### Task prompt
Only the lines of the data below from the one with "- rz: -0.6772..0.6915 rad" through the one with "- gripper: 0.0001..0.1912" are wanted. Repeat them exactly.

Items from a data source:
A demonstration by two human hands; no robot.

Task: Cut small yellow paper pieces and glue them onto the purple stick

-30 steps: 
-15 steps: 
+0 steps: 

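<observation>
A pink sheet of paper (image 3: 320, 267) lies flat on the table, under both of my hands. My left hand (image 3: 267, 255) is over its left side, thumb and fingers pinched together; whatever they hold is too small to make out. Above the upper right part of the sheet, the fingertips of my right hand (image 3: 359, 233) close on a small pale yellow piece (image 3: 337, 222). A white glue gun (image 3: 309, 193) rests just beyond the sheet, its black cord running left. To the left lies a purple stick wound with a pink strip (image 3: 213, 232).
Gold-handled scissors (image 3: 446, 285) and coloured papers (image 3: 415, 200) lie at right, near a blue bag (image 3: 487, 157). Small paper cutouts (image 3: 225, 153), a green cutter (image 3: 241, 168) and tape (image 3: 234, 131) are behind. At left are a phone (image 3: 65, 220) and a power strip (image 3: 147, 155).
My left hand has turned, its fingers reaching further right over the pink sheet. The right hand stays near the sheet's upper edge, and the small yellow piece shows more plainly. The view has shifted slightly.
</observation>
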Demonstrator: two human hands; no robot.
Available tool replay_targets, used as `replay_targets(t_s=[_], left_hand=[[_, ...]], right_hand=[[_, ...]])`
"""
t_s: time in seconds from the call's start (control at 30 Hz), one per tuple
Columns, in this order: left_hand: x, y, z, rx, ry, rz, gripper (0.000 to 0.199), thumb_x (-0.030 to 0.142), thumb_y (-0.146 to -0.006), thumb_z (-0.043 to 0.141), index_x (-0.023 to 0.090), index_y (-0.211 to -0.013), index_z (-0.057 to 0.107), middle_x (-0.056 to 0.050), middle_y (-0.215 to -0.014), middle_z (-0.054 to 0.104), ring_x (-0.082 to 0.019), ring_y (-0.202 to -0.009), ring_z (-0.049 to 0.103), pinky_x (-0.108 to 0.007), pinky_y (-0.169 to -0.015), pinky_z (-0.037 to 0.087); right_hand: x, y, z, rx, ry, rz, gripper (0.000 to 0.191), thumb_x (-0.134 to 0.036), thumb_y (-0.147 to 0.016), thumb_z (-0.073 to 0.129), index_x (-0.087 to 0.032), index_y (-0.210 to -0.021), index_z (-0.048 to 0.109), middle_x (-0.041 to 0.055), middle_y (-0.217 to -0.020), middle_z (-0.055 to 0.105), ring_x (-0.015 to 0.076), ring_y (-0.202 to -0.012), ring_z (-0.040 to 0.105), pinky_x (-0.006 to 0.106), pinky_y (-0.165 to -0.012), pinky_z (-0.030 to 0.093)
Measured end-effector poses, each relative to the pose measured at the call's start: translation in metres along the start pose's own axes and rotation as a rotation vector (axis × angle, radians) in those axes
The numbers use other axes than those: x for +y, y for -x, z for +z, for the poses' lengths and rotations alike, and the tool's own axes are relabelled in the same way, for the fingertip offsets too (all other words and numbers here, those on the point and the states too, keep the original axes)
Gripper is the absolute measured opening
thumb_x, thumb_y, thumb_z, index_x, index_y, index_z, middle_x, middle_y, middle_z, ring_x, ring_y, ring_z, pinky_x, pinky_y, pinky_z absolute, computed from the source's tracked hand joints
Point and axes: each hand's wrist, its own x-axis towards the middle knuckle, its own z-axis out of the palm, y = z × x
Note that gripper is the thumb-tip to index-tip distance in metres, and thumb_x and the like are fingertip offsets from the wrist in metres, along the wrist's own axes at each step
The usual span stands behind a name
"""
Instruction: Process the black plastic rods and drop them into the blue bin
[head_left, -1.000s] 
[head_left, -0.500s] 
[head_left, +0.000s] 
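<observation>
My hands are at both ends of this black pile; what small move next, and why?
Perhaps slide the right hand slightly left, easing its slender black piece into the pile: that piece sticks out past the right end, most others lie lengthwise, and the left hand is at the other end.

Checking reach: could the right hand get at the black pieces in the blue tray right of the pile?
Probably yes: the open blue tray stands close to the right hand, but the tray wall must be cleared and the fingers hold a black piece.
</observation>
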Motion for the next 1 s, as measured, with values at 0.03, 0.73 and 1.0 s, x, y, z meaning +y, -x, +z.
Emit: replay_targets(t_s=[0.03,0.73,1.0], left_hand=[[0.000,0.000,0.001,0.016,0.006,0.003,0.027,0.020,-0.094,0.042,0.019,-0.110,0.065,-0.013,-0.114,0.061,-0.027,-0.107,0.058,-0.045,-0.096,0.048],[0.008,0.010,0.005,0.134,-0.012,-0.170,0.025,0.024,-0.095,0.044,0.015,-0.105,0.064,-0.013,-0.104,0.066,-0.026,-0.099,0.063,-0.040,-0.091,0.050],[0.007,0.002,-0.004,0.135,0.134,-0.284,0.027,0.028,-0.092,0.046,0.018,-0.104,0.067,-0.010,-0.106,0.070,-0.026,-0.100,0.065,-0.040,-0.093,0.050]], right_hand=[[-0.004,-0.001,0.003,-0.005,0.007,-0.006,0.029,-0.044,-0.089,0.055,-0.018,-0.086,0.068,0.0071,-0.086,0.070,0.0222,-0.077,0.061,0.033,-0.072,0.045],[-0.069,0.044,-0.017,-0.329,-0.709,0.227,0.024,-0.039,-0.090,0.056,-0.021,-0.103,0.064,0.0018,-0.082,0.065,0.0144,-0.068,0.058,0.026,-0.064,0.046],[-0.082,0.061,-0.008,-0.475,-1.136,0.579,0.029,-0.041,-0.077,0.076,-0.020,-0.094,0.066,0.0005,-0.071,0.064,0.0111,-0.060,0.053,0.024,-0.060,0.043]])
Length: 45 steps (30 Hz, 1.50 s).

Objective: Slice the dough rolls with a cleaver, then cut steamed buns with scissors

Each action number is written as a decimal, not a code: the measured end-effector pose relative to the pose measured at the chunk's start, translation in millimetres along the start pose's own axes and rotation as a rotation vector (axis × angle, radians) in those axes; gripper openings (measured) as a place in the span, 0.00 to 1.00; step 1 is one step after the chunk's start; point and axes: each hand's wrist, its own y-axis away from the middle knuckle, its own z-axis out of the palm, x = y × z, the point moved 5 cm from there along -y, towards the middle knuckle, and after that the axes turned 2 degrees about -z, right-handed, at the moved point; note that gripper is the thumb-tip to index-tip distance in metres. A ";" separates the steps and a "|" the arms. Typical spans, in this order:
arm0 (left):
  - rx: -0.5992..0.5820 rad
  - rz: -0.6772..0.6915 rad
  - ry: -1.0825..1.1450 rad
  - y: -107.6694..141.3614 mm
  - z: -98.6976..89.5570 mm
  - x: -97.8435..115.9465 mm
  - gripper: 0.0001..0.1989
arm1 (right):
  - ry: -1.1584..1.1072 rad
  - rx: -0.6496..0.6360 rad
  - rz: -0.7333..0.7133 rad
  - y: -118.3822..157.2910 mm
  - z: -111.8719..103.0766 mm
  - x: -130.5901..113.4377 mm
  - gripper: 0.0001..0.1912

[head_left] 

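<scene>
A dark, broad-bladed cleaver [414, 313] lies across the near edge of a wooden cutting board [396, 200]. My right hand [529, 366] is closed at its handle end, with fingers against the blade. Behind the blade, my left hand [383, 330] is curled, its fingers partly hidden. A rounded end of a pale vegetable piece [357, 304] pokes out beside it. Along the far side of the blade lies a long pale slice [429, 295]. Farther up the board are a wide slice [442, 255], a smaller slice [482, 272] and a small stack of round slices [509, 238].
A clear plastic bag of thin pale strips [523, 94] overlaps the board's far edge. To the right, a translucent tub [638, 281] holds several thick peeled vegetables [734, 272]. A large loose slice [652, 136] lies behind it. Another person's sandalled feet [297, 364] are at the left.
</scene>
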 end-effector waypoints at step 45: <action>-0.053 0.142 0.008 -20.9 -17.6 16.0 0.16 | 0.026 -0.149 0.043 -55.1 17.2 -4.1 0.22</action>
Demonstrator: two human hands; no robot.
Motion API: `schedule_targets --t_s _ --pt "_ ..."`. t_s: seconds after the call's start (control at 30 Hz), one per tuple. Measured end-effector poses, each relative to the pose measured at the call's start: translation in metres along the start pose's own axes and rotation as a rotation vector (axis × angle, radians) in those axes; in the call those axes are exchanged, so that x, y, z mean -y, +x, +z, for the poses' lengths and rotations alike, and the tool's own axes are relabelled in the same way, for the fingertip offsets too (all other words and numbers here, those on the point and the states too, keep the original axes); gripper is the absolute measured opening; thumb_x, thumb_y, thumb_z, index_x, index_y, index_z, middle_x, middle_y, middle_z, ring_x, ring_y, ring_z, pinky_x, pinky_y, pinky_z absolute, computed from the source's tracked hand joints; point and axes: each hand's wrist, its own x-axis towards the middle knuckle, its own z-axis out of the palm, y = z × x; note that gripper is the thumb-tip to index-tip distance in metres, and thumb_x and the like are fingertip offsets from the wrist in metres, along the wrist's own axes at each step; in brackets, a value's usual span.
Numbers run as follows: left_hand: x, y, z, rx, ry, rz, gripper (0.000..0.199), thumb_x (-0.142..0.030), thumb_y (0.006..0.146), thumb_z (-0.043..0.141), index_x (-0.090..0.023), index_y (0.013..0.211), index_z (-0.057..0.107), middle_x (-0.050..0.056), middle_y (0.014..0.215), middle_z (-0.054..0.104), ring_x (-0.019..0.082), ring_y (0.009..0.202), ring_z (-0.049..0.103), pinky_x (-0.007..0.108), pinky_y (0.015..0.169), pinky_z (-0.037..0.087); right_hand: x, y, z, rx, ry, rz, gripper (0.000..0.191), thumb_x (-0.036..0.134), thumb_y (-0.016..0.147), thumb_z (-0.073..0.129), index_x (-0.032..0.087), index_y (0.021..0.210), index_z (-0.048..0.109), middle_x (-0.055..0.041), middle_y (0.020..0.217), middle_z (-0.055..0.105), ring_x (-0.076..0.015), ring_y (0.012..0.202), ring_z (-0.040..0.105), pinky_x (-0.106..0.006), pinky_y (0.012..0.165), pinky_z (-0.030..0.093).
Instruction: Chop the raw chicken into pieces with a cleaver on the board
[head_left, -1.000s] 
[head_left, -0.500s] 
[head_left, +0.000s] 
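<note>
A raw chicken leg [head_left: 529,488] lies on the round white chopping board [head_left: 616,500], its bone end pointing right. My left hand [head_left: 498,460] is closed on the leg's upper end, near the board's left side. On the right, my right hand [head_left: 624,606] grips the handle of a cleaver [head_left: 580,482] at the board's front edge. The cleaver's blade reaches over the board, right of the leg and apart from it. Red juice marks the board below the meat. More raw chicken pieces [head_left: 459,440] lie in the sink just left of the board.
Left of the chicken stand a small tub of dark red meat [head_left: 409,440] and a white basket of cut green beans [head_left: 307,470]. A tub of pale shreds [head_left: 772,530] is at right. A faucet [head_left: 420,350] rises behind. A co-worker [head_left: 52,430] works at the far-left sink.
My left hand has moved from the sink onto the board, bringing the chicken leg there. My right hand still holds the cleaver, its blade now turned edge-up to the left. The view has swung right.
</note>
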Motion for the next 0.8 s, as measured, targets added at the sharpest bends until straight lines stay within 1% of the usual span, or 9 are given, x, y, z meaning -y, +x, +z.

### Answer for this exercise
  - rz: -0.6772..0.6915 rad
  - ry: -1.0825..1.1450 rad
  - y: -107.6694..141.3614 mm
  - z: -98.6976..89.5570 mm
  - x: -97.8435..115.9465 mm
  - gripper: 0.0001..0.1989
arm1 (right):
  - ry: -1.1584..1.1072 rad
  - rx: -0.6496..0.6360 rad
  - rz: -0.7333..0.7133 rad
  - y: -118.3822..157.2910 mm
  - z: -111.8719..103.0766 mm
  - x: -130.5901..113.4377 mm
  - gripper: 0.0001..0.1912

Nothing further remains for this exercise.